As computers become increasingly more powerful due to Moore’s law, we expect computer-generated content to become increasingly harder to distinguish from human-generated content as we approach the much-hyped Singularity as described in Ray Kurzweils’ famous book and the related movies (watch now). (We previously touched on the Singularity in our coverage of Cisco’s IoT talk at CES.) Already, the Google News-style function is being used in many on-line newsrooms to select which human-generated content to give prominence, so even if the articles are not written by computer, computer algorithms are deciding which topics should be written about and which articles should be displayed. Is the next, which the Los Angeles Times has now taken, of having the entire article also be written by computer, really that much of a novelty?

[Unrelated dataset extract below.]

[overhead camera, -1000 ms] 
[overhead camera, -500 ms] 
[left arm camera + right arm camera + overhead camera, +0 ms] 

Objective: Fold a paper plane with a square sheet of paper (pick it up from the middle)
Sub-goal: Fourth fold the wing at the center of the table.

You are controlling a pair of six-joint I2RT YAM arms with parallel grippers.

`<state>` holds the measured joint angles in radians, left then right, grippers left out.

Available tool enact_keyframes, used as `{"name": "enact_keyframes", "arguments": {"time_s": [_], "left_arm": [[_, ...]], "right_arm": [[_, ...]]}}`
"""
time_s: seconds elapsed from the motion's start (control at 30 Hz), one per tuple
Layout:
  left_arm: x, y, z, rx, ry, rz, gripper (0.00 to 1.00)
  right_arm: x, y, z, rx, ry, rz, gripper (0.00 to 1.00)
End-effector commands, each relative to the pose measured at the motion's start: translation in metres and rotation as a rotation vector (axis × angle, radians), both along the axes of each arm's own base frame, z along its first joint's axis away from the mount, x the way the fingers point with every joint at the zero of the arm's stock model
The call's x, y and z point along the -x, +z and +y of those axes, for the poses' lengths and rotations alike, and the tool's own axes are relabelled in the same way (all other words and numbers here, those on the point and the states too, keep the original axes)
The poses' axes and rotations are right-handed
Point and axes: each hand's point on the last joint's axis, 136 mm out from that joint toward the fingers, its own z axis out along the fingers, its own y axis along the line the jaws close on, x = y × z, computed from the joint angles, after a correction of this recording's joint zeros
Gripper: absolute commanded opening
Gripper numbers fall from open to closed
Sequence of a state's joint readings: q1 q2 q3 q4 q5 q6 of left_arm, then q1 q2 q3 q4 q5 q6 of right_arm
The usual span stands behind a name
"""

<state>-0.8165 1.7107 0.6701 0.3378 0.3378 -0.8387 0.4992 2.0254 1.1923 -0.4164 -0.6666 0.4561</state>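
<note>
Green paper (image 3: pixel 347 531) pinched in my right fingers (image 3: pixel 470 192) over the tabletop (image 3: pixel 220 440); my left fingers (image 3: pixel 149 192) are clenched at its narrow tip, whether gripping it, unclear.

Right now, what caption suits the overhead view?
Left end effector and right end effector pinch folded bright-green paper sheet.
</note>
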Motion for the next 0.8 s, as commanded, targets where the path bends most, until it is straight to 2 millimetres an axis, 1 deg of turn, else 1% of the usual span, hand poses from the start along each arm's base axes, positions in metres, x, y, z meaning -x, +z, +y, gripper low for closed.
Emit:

Speaking of Kurzweil and the Singularity, we should mention that Kurzweil, whose father was a musician, fist achieved fame as a young man on a 1960s TV quiz show where he introduced ‘computer-generated’ music. (This was before he achieved commercial success with an early OCR machine for the blind, or his eponymous brand of commercial music synthesizers.) The idea, which has been copied and elaborated on many times sense, is to randomly select different human-written musical phrases under rules that govern which pre-written phrase may transition into which other phrase. The author remembers a 1980s ‘Mozart Machine’ for home computers that did something similar; the music was vaguely Mozart-esque except long-winded and, due to the random selection of phrases, lacking the thematic discipline used by real composers. (The same way that ‘Quakebot’, the Los Angeles Times’ robot journalist lacks the use of ‘elegant variation’ in its writing, as described in the Slate article. A human musician would normally have the different sections of a piece be somehow related in some way, so that each section is an elegant variation of another, rather than musical sections being either verbatim repetitions or entirely unrelated as these early computer robo-composers would attempt.) Most of these attempts were limited to classical music because it was easy to synthesize on the 4-voice monaural synthesizer chips of the time, but the concept can be applied nowadays to any genre of music (although it may still sound bad). We will come back to the concept of computer-generated, or at least computer-analyzed, modern commercial pop music in a bit.

Computer-generated feature films?

Let’s talk about computer-generated movies. Epagogix reportedly under contract to at least one major US studio, that uses computer algorithms to analyze movie scripts to predict their success. Apparently, it analyzes the themes used in the movie script and how closely they match certain well-known formulas. (It’s not immediately clear to us if it requires humans to read the script and encode the themes used in a machine-readable format first),  According to an article by BBC Focus Magazine on Epagogix’s website, they predicted the $50 million 2007 Drew Barrymore movie Lucky You (watch now ) would flop. (It did flop, making only $5.7 million.) This analysis is independent of the movie’s marketing budget (normally a very important predictor of box office success) in that the intention is to help executives decide which movies to invest in based purely on the script.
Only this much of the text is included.